デリケートゾーンの乾燥を予防・改善するための保湿対策に「ワセリン」を使うことは有効です。

しかし、ワセリン特有の「べたつき」が、デリケートゾーン特有の「高温多湿」の環境には使いづらいことを覚えておきましょう。

 

ワセリンを使う際は、デリケートゾーンと手を清潔な状態にしてから使いましょう。

塗る際も、ゴシゴシこすったりしないように、やさしくなじませてください。

 

また、ワセリンには「黒ずみ」を解消する能力はありません。

あくまでも「水分を肌にとどめる」ために使うことのできるものです。

もし、美白効果を期待するのであれば、デリケートゾーン専用の美白クリームを使いましょう。(→デリケートゾーン専用の美白クリームとは?)

 

デリケートゾーンはとても敏感な部位だからこそ、優しくケアをしたり、毎日のことを少しずつ意識することが大切です。

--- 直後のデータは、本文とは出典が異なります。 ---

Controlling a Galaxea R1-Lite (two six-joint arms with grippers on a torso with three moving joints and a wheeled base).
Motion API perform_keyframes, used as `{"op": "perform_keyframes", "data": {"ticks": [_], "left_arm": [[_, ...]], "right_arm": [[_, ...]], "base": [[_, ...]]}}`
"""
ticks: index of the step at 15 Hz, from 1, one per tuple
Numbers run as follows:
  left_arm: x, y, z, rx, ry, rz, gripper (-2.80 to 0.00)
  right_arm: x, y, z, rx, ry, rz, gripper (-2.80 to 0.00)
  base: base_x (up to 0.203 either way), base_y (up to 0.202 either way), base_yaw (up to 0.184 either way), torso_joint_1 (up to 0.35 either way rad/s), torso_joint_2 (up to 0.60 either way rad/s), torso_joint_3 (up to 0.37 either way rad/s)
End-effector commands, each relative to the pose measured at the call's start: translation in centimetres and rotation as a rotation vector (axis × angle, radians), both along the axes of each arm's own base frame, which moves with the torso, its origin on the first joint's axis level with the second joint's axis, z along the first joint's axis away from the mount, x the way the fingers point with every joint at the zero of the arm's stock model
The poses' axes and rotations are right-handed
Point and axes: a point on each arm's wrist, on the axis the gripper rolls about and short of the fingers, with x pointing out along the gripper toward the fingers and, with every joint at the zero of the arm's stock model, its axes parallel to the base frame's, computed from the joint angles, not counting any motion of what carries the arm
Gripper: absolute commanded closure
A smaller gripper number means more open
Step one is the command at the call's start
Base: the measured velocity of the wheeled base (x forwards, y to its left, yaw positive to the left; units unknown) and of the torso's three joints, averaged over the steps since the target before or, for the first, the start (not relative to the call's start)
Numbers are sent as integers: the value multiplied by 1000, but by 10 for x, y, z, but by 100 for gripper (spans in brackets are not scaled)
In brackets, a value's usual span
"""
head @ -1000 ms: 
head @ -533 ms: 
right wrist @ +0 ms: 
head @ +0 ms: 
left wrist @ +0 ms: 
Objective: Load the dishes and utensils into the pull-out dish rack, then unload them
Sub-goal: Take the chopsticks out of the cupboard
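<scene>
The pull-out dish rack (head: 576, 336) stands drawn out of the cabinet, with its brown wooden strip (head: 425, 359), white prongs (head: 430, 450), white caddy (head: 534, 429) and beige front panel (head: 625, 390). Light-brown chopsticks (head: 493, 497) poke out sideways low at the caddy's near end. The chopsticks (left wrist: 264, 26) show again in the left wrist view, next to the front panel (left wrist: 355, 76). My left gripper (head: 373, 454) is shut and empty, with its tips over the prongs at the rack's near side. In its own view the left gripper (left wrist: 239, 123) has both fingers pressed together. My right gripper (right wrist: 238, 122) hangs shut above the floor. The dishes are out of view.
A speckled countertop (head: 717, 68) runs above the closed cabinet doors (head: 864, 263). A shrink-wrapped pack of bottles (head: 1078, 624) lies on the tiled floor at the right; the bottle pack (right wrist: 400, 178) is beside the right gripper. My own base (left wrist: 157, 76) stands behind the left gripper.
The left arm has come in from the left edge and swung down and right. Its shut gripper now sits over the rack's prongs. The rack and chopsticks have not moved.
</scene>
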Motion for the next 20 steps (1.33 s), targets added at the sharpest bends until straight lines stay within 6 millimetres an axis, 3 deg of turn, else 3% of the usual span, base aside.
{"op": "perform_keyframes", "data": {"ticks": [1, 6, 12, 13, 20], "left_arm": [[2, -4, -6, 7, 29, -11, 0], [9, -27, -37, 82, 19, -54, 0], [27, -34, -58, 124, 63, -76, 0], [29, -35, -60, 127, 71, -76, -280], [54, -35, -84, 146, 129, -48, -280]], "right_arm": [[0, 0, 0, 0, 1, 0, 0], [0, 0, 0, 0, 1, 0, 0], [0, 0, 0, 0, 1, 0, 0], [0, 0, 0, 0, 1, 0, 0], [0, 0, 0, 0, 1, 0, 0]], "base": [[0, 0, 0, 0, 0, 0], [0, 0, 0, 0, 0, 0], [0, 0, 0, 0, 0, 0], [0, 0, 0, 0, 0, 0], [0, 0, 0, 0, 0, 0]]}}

ほんの少しのことでも意識をするだけで、デリケートゾーンの状態を改善できる可能性があります。

刺激をすぎず、きちんと清潔な状態を保って、デリケートゾーンを健康な状態でキープしましょう。(→デリケートゾーンのケア、正しい7つの意識とお手入れ方法)

 

また、デリケートゾーンのかゆみが長引く、腫れている、痛みといった症状がある場合は、感染症を起こしている可能性があります。

「かゆみ」「痛み」「できもの」などを放置すると、危険な場合もあります。

可能性が考えられる場合は、できるだけ早めに産婦人科を受診しましょう。(→デリケートゾーンに「かゆみ」がある、これって病気?)